Our methods identified novel RH SV alleles that impacted exons 8 and 9. This finding suggests previous genotyping efforts may have been hindered by sequence homology across these exons, a notion supported by our finding of RHCE*CE-D(9)-CE allele in the well-characterized WHO reference, RBC12. Notably, RHCE*CE-D(9)-CE was common (3.9%) in African American samples. In Asian and Native American samples, QMPSF validated RHCE*CE-D(9)-CE alleles but also showed amplification of exon 8 in a subset of samples. QMPSF infers exon 8 copy number through amplification of nearby intronic sequences, leading us to hypothesize intronic variation associated with RHCE*CE-D(9)-CE may have impacted this QMPSF result. Alternatively, our NGS-based methods could have excluded exon 8 as part of the SV due to the breakpoint being in a region of high homology.

Although our analyses were focused on SV, we genotyped SNVs indicative of known ISBT alleles. Notably, in an Asian American sample we detected hemizygous loss of RHD and an RHD splice-site variant causal for the DEL phenotype (RHD*DEL1). This correlated with the D- phenotype reported in this blood donor, but this is a relevant finding as DEL is not null for D protein expression and can provoke D alloimmunization.
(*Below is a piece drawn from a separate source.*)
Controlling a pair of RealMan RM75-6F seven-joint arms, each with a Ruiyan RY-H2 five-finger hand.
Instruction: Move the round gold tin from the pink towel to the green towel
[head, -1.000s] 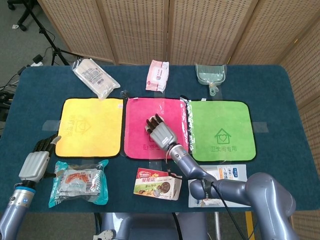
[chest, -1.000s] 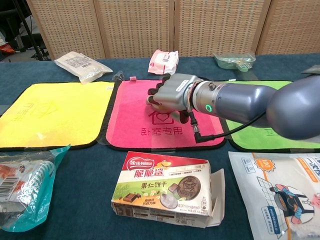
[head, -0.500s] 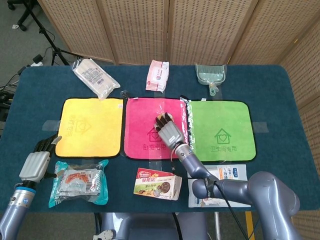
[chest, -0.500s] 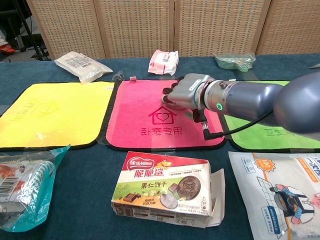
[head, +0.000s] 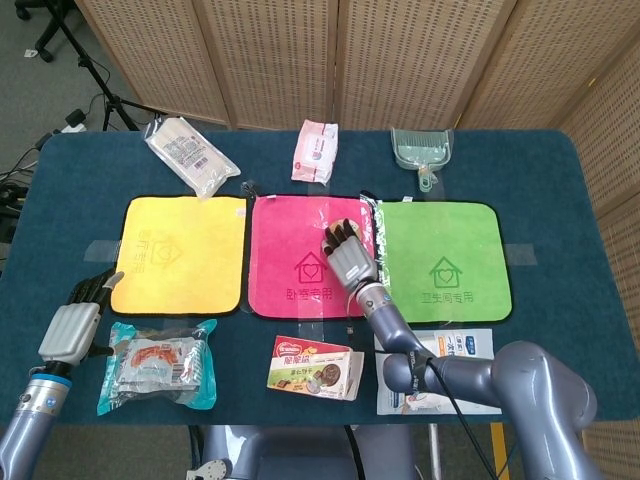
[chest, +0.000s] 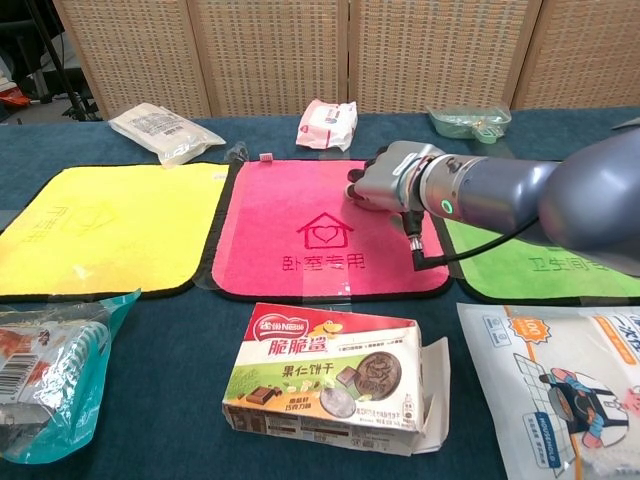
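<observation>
My right hand (head: 347, 257) hovers over the right edge of the pink towel (head: 290, 240), at the seam with the green towel (head: 450, 250). In the chest view the right hand (chest: 392, 180) has its fingers curled downward around something. The round gold tin is almost wholly hidden inside that grip, and no tin lies on the pink towel (chest: 300, 215). The green towel (chest: 540, 260) carries nothing. My left hand (head: 75, 322) rests at the table's near left corner, holding nothing, its fingers stretched out.
A yellow towel (head: 180, 250) lies left of the pink one. A biscuit box (chest: 335, 365), a teal snack packet (head: 158, 365) and a white pouch (head: 440, 370) line the near edge. A pink tissue pack (head: 315, 150), a green dustpan (head: 422, 148) and a plastic bag (head: 190, 152) sit behind.
My right hand has travelled rightward across the pink towel to its right edge, uncovering the house print in the middle. The left hand has stayed still.
</observation>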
This DEL allele has been reported as a common cause of D- in Asian populations;29 although, in this study of Asian Americans homozygous loss of RHD was the primary cause of D-. We further found weak and partial RH alleles known to be prevalent and clinically consequential in African populations (Table 2). Consistent with previous NGS work,15 we detected common RHD SNVs in African Americans indicative of DAU alleles. The primary DAU0 SNV had variable genotype quality leading us (and others)15 to provide caution when interpreting DAU allele frequencies derived from NGS. The limitation we observed was low coverage in the absence of the DAU0 SNV due to increased sequence homology with RHCE. Additional customization of NGS analyses, such as the use of an alternative mapping locus, should resolve this limitation. Separately, in RBC12, we detected SNVs indicative of RHD*04N.01 and RHCE*01.20.02. In African Americans, we detected RHD*04N.01 at a frequency of ~3% (Table 2), consistent with allele frequencies reported by other studies in individuals of African descent.30 RHD*04N.01 co-occurred with hemizygous RHD gene deletions predicting D- in 1.4% of African Americans, while 3.2% of African Americans were D- due to homozygous RHD gene deletions.

In summary, our results show the ability of NGS-based methods to systematically identify RH SV and detect known, complex, and novel RH SV. This represents the first scale study of RH variation in Asian and Native Americans and the largest population survey of RH SV in African Americans to date. We found complex SV to be common suggesting additional clinically relevant RH variation remains undiscovered. Altogether, this study shows locus-informed genomic approaches can detect RH alleles and characterize complex genetic variation in large and diverse datasets.